To find the ratio of the sum of odd terms and the sum of even terms in an arithmetic progression (A.P.) with (2n + 1) terms, we need to understand the structure of the A.P. and how the terms are distributed.

Let's assume the first term of the A.P. is 'a' and the common difference is 'd'. The (2n + 1) terms will be:

a, a + d, a + 2d, a + 3d, ..., a + nd, a + (n + 1)d

We can observe that the odd terms will be the terms with an odd index (1st, 3rd, 5th, etc.), and the even terms will be the terms with an even index (2nd, 4th, 6th, etc.).
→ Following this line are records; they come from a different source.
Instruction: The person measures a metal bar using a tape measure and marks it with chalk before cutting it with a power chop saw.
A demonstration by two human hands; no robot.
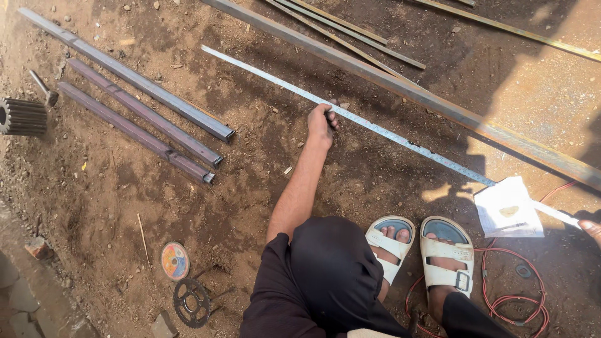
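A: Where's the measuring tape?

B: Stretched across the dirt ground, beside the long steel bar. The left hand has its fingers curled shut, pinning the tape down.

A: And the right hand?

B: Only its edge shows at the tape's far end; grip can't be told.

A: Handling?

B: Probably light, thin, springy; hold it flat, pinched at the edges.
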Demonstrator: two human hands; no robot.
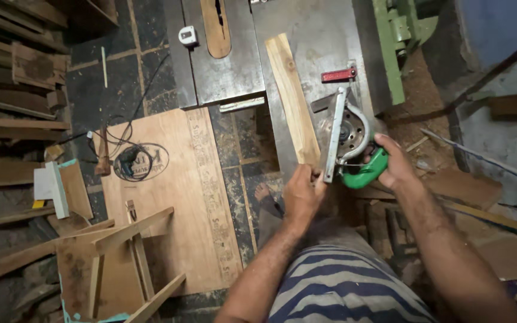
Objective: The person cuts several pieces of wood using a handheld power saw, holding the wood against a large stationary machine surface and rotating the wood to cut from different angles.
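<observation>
A long pale wooden plank lies lengthwise on the grey metal saw table. My left hand grips the plank's near end. My right hand is closed around the green handle of a hand-held circular saw, whose metal base plate and blade guard rest just to the right of the plank's near end. The blade itself is mostly hidden by the guard.
A red clamp-like piece sits on the table beyond the saw. A large plywood sheet lies on the floor at left with a coiled black cable, wooden frame pieces and stacked timber. My bare foot shows below the table.
</observation>
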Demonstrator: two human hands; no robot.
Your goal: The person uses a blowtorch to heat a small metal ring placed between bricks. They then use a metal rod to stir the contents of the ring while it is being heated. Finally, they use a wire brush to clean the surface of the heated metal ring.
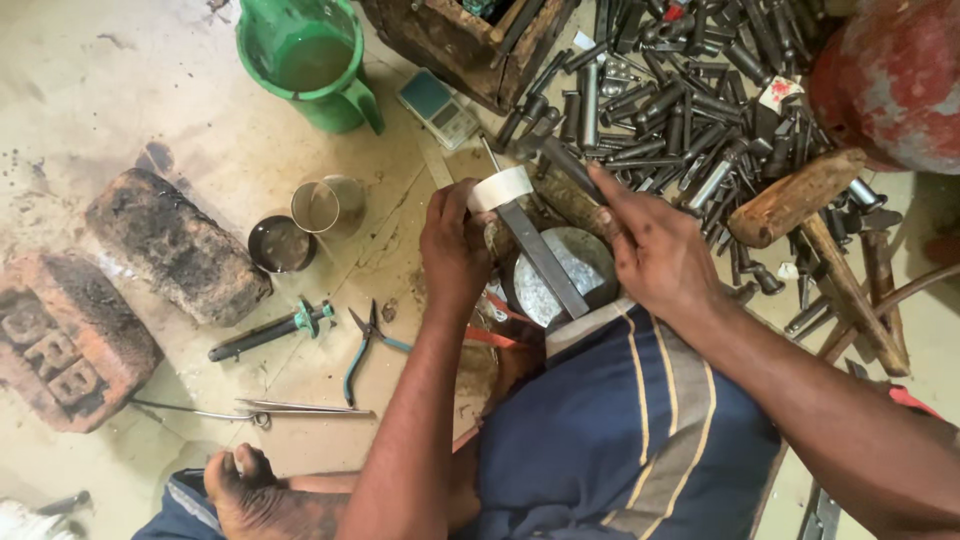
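Spreading across the upper right of the frame, a heap of dark metal rods and punches (pixel 680 100) lies on the pale floor (pixel 130 90), next to a red rounded tank (pixel 890 80) in the top right corner. Two worn bricks (pixel 175 245) sit at the left, one nearer the lower left edge. A green plastic jug (pixel 310 65) stands at the top, left of centre, beside a rusty wooden box (pixel 455 45). A wooden-handled hammer (pixel 810 215) rests at the right, its handle running down toward the lower right. At the centre, a round grey metal block (pixel 575 262) sits just above the person's blue striped cloth. The left hand (pixel 452 250) is closed around a white ring-shaped piece (pixel 500 187) at the centre top of the block, and the right hand (pixel 655 245) is clenched on a dark rod, its finger lying along it. A flat metal bar (pixel 545 262) slants across the block between the hands. Two small round tins (pixel 305 225) stand left of centre. Below them lie a green-handled tool (pixel 265 333), pliers (pixel 365 345) and thin tweezers (pixel 270 408).
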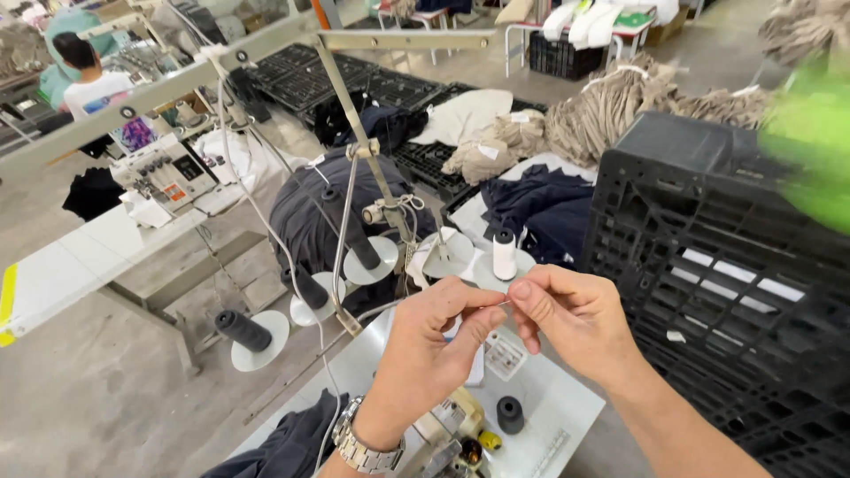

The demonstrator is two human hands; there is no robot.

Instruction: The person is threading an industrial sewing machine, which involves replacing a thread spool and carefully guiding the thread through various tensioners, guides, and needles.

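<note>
So a thin thread (505,305) was being pinched between both hands, right above the sewing table (567,407). The left hand (434,341) had thumb and forefinger pressed together on one end, watch (363,447) on the wrist, and the right hand (571,314) was closed on the other end the same way, fingertips nearly touching. The thread itself was barely visible, just a short pale line between the two pinches.

Behind the hands, a white spool (504,254) was seen standing on the thread stand (390,204), with dark spools (243,330) set on the plates further left. A small dark spool (510,414) was lying on the table near its right edge, close to the sewing machine (452,434). A black crate (726,265) was stacked just beside the table on the right.

By the look of it, two thread ends were being joined or a knot was being made, somewhere mid-step. The next move would probably call for steady fingertips and the ends kept tight, since thread that fine slips easily.
</note>
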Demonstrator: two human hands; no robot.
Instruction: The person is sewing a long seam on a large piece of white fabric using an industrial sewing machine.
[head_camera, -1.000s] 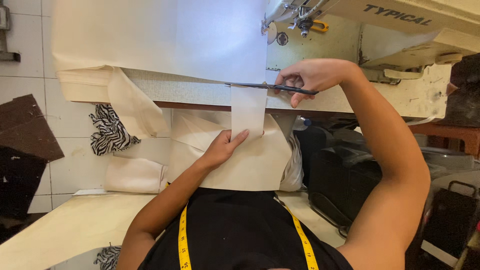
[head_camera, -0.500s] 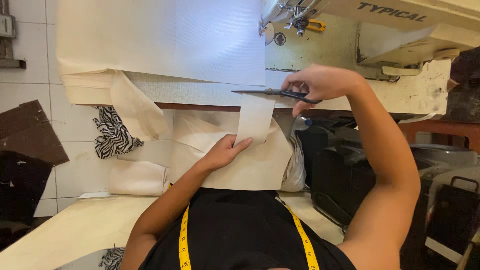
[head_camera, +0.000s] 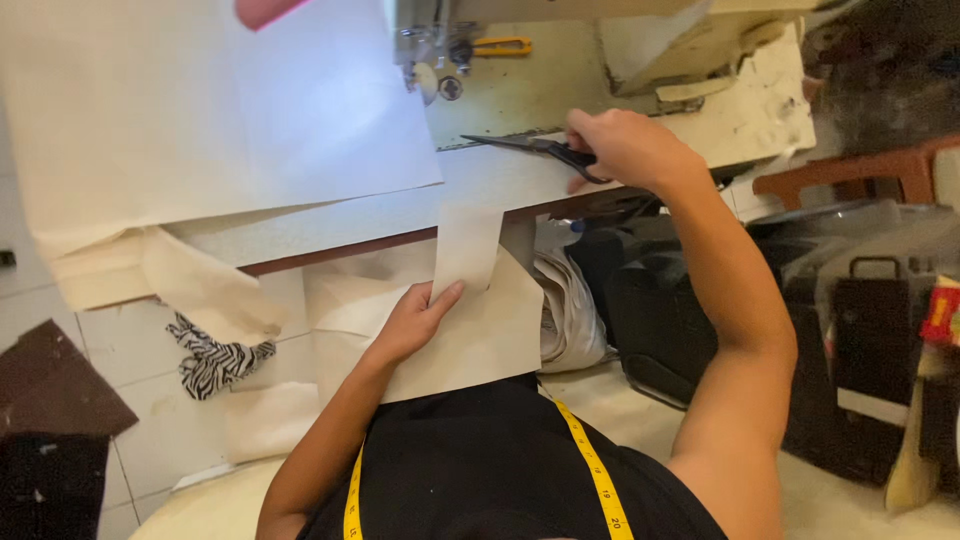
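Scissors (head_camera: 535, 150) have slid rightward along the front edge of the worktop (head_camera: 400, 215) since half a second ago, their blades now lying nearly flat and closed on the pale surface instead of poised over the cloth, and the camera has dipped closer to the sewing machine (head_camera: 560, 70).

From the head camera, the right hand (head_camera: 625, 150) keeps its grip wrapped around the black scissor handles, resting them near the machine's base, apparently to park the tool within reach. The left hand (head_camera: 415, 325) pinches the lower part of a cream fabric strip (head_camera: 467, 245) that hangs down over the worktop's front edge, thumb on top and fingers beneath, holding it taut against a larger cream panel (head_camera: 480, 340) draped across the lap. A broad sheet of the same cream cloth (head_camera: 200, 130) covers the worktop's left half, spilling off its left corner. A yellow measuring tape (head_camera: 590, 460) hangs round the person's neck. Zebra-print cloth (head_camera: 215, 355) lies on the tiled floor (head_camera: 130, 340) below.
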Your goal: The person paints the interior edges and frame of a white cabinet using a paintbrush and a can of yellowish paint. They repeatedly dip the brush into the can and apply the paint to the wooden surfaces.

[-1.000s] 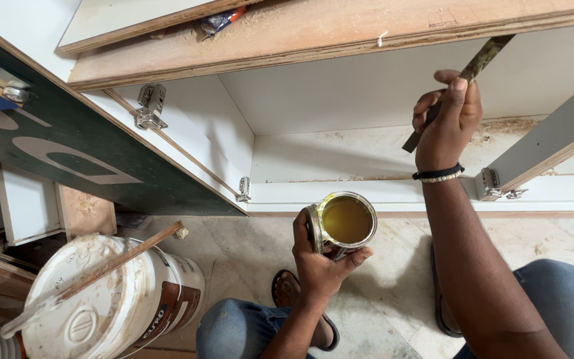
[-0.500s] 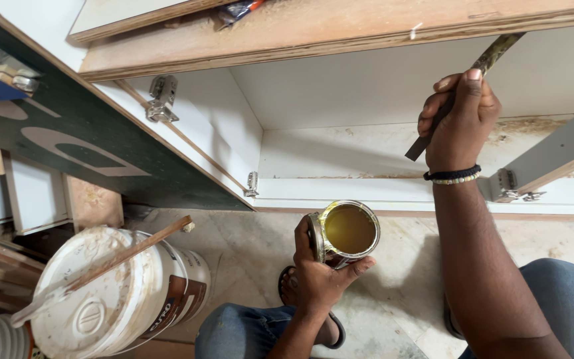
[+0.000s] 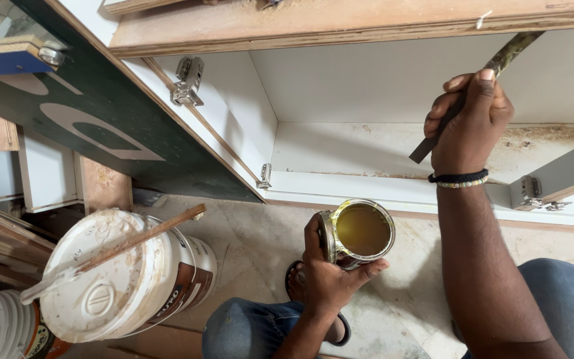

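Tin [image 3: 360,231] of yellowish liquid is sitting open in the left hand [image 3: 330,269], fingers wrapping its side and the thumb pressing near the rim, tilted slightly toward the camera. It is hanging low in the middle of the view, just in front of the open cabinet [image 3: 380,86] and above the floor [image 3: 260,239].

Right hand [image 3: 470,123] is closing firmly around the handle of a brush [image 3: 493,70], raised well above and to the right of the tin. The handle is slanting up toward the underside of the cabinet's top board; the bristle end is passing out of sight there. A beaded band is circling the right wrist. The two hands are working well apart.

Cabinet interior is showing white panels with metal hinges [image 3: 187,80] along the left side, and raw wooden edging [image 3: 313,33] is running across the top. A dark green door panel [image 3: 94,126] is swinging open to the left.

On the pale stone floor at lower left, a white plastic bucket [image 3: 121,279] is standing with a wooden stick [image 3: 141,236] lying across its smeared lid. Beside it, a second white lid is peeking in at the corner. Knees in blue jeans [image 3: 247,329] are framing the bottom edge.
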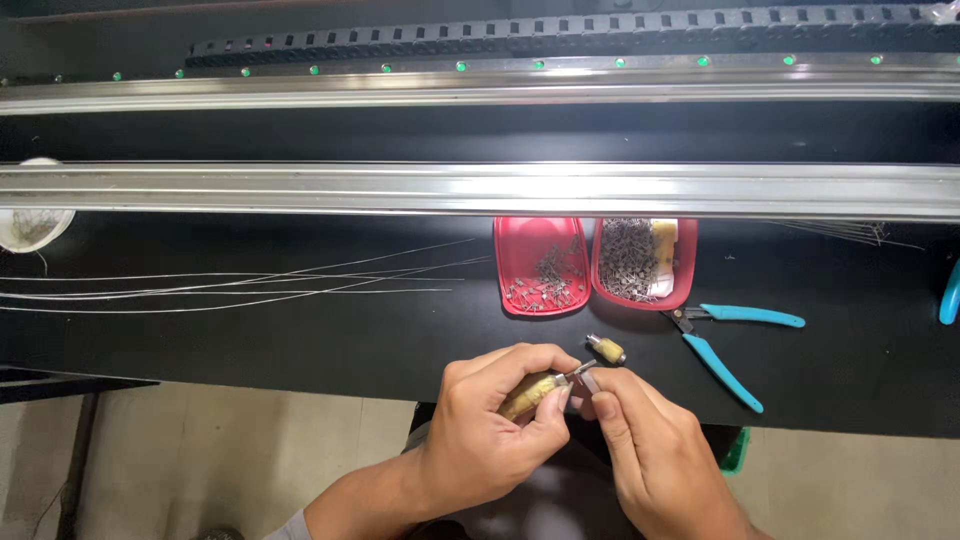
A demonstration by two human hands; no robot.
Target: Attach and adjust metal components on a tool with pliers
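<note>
Black bench (300, 340), long aluminium rails (480, 188) along its far side. Two red plastic trays side by side just under the nearer rail: left tray (541, 265) holds scattered small metal pins, right tray (644, 262) a denser pile plus a yellowish piece. Thin steel wires (230, 285) lie lengthwise at bench left. Teal-handled cutters (730, 340) right of the trays. Left hand (490, 425), grip clamped on yellow-handled tool with metal tip (545, 388), at the near edge, long axis pointing up-right. Right hand (650, 450) fingers pinched at the tip; contents too small to tell.
</note>
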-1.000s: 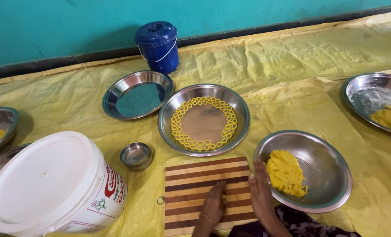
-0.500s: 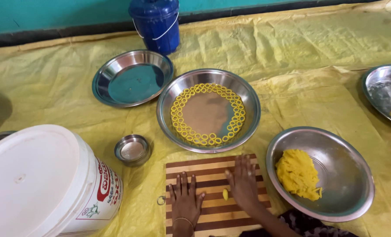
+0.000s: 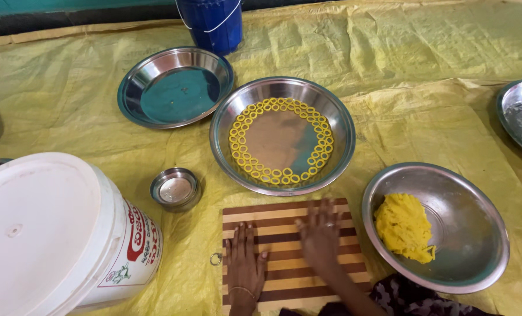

The sum of the odd terms can be calculated by adding all the odd-indexed terms:

Sum of odd terms = a + (a + 2d) + (a + 4d) + ... + [a + (2n)d]

Similarly, the sum of the even terms can be calculated by adding all the even-indexed terms:

Sum of even terms = (a + d) + (a + 3d) + (a + 5d) + ... + [a + (2n + 1)d]

Let's simplify these sums to find the ratio.

Sum of odd terms:
Sum of odd terms = a + (a + 2d) + (a + 4d) + ... + [a + (2n)d]
= (2n + 1)a + (2 + 4 + ... + 2n)d
= (2n + 1)a + 2(1 + 2 + ... + n)d
= (2n + 1)a + 2n(n + 1)d

Sum of even terms:
Sum of even terms = (a + d) + (a + 3d) + (a + 5d) + ... + [a + (2n + 1)d]
= na + (1 + 3 + 5 + ... + (2n + 1))d
= na + n(n + 1)d

Now, let's calculate the ratio of the sum of odd terms to the sum of even terms:

Ratio = (Sum of odd terms) / (Sum of even terms)
= [(2n + 1)a + 2n(n + 1)d] / [na + n(n + 1)d]
= (2n + 1)a / na + (2n + 1)d / (n + 1)d
= (2n + 1)/n + (2n + 1)/(n + 1)

Simplifying this ratio further, we get:

Ratio = (2n + 1)(n + 1) / n(n + 1)
= (2n + 1)n + (2n + 1) / n(n + 1)
= 2n + 1 / n

Therefore, the ratio of the sum of odd terms to the sum of even terms is n : (n - 1), which matches option B.